◆ **Exercise**
Filter the listing below down to the lines with the word "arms" and copy those.

◆ **Exercise material**
--- START ---

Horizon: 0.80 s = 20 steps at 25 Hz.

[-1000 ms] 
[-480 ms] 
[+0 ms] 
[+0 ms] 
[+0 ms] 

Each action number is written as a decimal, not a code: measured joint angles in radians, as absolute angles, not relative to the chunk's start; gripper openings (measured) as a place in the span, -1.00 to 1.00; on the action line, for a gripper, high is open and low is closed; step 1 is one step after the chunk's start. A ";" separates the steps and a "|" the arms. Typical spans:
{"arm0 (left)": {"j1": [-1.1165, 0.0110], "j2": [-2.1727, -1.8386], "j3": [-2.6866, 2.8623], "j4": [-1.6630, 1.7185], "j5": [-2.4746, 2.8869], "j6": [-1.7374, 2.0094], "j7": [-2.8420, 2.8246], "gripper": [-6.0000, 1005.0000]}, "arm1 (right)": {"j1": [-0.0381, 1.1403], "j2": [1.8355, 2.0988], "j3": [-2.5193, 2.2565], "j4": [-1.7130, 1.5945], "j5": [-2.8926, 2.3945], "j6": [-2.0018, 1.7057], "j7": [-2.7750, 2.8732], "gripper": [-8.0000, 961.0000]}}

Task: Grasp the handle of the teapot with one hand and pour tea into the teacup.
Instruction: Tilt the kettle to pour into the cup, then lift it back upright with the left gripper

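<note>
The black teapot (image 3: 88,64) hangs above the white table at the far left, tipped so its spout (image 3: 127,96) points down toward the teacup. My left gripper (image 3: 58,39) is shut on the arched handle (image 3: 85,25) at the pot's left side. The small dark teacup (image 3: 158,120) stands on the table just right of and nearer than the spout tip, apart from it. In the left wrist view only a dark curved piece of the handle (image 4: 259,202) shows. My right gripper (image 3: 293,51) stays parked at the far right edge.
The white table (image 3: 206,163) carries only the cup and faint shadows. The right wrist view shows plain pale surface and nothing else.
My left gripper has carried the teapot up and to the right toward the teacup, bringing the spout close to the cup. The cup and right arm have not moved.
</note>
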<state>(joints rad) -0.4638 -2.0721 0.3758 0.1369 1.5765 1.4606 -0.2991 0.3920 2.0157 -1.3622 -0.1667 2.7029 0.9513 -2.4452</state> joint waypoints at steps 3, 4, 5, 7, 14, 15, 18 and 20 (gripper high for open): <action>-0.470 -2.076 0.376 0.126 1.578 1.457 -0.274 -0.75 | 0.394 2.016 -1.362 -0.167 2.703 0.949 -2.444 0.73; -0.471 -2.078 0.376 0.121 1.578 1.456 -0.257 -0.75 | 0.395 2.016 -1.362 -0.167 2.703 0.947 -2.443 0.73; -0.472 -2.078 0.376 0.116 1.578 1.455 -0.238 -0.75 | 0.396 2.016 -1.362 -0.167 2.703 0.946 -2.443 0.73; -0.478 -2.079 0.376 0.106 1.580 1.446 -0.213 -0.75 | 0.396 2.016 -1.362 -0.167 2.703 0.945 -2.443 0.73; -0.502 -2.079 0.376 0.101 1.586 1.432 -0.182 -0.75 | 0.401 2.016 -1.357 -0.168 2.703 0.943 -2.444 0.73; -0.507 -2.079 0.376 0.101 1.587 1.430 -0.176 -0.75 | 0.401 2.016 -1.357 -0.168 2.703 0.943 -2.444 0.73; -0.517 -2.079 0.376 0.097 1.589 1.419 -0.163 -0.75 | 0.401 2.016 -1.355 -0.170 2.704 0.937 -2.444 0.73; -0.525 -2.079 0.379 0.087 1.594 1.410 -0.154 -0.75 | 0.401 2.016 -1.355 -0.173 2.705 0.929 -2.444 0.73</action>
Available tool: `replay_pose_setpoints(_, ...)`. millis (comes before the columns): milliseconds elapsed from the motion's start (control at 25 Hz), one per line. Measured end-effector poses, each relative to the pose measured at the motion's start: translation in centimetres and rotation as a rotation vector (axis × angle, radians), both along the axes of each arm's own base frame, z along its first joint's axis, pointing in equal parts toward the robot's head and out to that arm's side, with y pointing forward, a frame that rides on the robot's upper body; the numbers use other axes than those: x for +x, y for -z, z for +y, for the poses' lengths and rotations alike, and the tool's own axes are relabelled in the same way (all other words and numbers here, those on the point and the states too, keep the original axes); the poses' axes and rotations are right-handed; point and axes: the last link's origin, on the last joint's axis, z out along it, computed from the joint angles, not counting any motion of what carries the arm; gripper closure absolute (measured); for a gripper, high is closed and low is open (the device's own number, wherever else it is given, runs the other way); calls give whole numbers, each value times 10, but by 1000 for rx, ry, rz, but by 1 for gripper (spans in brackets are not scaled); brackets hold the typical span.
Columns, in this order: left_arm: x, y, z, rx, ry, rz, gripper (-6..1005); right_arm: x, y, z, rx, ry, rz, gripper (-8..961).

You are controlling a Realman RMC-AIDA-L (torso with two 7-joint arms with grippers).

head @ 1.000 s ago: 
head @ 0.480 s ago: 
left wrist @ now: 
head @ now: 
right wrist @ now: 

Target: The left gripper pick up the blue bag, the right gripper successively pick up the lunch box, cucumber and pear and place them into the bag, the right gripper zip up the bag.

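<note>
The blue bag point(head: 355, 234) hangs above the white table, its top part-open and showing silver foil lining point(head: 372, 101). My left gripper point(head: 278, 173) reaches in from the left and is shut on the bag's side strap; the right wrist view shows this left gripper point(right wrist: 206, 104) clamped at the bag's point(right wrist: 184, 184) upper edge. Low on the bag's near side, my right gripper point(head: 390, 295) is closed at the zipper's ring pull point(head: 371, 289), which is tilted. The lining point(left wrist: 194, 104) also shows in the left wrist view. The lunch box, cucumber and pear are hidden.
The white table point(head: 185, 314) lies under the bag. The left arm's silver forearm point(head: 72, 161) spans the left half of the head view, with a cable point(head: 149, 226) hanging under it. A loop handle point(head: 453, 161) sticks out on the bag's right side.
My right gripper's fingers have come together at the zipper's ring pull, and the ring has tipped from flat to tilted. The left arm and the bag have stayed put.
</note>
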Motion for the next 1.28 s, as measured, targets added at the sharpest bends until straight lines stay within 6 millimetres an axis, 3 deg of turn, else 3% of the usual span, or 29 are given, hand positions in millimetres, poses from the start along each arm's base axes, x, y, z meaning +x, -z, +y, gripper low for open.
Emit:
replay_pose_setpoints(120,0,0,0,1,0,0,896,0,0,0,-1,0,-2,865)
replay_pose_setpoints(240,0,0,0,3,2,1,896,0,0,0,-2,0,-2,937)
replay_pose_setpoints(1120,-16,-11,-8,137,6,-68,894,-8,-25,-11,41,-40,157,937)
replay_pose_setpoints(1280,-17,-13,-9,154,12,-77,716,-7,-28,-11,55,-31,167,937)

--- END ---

◆ **Output for this task**
Each action number is written as a decimal, not a code: measured joint angles in radians, as absolute angles, not relative to the chunk's start; gripper openings (measured) as a place in the span, -1.00 to 1.00; on the action line, for a gripper, high is open and low is closed; step 1 is one step after the chunk's start. A ";" separates the steps and a "|" the arms. Typical spans:
You are controlling a Realman RMC-AIDA-L (torso with two 7-joint arms with grippers).

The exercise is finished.